- AIM OF THE TASK
Only one stretch of the records below should be repeated. It starts with the line containing "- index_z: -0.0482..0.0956" and goes on through the line containing "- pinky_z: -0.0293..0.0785", exactly as written.
START WORKING DATA
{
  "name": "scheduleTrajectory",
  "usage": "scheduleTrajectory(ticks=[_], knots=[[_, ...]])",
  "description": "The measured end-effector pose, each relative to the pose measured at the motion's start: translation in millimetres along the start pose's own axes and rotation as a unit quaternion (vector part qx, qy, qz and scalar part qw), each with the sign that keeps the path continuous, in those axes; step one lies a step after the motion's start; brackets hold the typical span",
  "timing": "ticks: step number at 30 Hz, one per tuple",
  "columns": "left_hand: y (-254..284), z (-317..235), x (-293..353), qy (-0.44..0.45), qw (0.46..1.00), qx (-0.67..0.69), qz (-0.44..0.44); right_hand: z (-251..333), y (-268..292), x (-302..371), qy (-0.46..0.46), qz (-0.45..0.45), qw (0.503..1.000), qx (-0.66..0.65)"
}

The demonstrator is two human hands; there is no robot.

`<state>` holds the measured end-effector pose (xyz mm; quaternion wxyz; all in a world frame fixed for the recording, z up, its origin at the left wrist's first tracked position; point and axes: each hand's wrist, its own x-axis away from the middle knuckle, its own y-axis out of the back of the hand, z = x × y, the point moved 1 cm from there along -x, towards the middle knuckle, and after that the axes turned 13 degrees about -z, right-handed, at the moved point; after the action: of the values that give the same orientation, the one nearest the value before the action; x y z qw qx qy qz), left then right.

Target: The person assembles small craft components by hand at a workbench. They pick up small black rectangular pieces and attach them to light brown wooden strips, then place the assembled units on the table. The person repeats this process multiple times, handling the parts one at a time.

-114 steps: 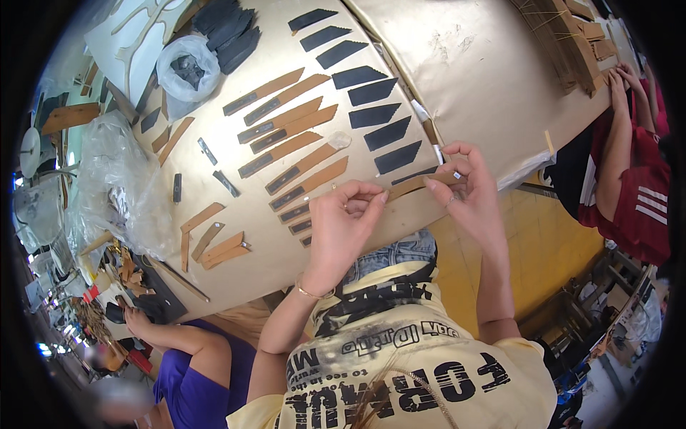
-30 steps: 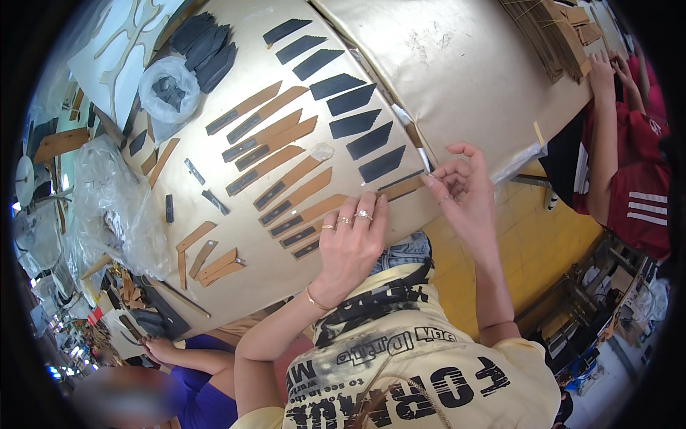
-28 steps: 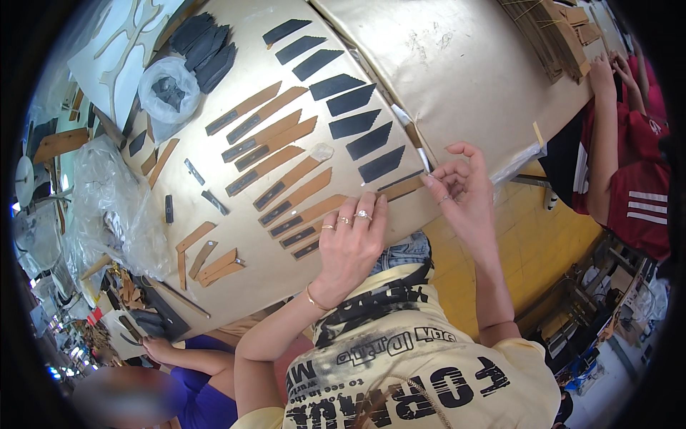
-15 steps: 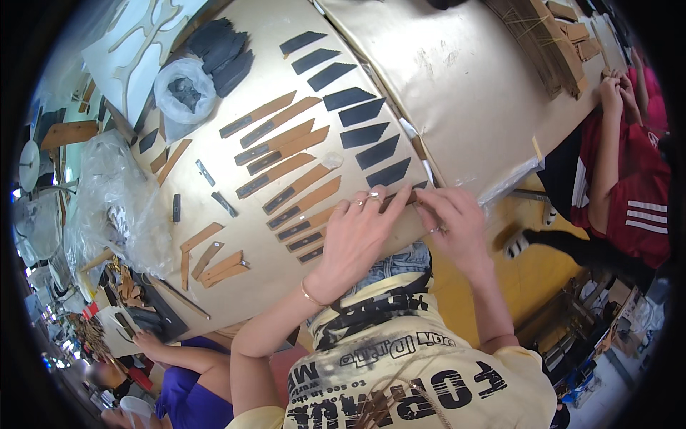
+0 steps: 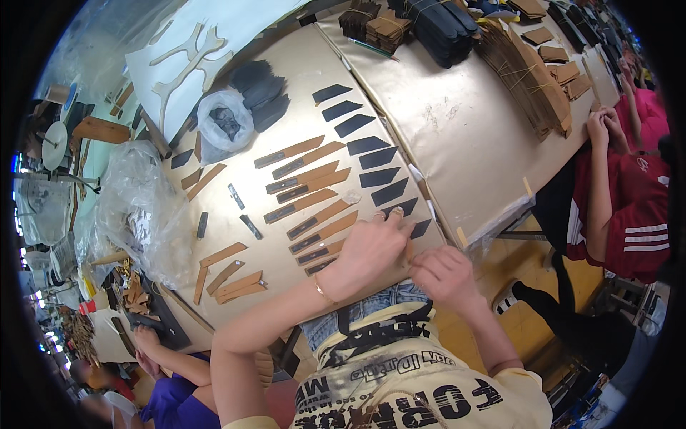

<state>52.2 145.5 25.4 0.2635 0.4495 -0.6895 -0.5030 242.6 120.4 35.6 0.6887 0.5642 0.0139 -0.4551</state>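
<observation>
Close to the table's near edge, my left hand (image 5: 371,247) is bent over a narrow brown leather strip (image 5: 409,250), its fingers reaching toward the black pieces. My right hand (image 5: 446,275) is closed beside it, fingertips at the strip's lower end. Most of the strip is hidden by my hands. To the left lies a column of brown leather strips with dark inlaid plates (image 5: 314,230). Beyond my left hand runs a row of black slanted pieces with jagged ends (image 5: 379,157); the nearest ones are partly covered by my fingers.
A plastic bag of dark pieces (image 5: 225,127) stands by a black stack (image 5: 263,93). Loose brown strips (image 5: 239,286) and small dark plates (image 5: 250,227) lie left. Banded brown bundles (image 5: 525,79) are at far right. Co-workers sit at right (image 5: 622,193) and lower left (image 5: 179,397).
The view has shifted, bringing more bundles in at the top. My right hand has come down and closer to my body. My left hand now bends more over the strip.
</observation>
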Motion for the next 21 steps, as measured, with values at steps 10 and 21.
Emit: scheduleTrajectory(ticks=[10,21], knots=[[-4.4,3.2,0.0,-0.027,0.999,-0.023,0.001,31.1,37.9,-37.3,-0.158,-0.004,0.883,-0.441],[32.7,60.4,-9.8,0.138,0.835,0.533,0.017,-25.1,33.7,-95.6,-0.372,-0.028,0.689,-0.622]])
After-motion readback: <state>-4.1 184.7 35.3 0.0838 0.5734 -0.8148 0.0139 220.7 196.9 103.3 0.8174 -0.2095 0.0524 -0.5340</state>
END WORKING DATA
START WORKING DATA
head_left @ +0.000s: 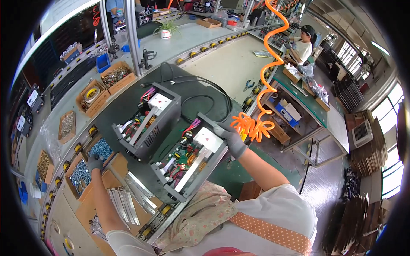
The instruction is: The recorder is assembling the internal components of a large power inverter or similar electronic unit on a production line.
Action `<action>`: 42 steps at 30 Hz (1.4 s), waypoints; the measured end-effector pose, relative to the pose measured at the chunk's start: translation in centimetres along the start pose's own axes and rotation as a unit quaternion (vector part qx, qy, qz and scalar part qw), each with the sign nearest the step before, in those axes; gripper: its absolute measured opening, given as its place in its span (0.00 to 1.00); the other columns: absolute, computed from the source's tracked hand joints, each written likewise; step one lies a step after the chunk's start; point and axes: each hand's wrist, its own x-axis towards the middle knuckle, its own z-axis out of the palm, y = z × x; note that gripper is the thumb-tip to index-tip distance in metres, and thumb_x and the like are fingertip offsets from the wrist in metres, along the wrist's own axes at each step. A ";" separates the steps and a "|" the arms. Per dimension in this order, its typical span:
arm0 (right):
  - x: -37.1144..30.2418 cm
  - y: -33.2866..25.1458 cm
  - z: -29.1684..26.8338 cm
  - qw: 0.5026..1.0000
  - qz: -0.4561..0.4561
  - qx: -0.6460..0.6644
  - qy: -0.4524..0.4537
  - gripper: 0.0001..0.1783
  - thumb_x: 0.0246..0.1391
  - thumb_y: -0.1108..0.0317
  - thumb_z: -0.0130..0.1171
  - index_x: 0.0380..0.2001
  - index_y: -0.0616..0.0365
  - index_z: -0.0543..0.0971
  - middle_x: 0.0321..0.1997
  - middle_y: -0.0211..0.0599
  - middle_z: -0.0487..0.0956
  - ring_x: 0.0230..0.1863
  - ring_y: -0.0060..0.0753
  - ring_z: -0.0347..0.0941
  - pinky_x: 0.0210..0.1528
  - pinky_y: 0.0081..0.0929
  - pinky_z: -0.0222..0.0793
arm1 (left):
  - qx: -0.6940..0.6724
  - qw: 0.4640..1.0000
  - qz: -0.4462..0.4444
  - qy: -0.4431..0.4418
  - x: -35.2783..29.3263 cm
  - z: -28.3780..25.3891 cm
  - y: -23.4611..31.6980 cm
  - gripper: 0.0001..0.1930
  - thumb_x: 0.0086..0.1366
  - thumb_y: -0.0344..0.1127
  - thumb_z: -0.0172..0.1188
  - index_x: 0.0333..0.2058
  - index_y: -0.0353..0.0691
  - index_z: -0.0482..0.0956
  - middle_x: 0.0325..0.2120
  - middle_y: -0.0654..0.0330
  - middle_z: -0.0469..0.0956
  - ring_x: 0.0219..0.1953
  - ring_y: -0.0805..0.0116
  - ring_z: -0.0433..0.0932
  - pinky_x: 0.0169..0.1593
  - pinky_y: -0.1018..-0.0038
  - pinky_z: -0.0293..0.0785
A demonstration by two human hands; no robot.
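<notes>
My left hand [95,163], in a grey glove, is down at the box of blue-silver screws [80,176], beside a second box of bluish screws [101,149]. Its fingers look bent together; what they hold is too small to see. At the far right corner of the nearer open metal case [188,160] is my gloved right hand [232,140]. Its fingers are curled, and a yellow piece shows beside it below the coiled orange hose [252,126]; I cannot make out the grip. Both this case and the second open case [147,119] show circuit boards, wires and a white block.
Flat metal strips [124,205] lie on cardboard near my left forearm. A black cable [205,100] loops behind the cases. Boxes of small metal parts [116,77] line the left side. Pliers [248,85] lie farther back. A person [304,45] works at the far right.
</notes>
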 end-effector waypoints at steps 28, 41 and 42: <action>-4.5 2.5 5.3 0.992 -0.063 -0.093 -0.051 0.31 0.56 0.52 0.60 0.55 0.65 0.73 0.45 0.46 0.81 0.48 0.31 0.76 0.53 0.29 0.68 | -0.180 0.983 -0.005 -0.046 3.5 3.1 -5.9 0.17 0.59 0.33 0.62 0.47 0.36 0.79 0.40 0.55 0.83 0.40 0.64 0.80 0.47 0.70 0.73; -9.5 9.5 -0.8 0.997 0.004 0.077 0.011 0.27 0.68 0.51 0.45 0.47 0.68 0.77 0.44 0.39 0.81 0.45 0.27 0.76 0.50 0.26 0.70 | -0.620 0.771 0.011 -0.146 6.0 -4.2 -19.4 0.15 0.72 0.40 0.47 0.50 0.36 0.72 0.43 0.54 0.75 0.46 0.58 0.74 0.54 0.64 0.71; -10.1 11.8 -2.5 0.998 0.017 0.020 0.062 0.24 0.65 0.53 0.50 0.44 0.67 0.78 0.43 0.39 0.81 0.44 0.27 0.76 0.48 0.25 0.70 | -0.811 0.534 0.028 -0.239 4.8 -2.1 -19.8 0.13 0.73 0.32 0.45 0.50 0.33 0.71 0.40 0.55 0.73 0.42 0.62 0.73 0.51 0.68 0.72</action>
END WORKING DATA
- ANSWER TO THIS TASK
  - index_z: -0.0482..0.0956
  - middle_x: 0.0325..0.2120
  - middle_y: -0.0654..0.0330
  - middle_z: -0.0469..0.0956
  - ring_x: 0.0219..0.1953
  - ring_y: -0.0805..0.0116
  - ring_z: -0.0433..0.0932
  - pinky_x: 0.0169..0.1593
  - pinky_y: -0.1018..-0.0038
  - pinky_z: -0.0293..0.0785

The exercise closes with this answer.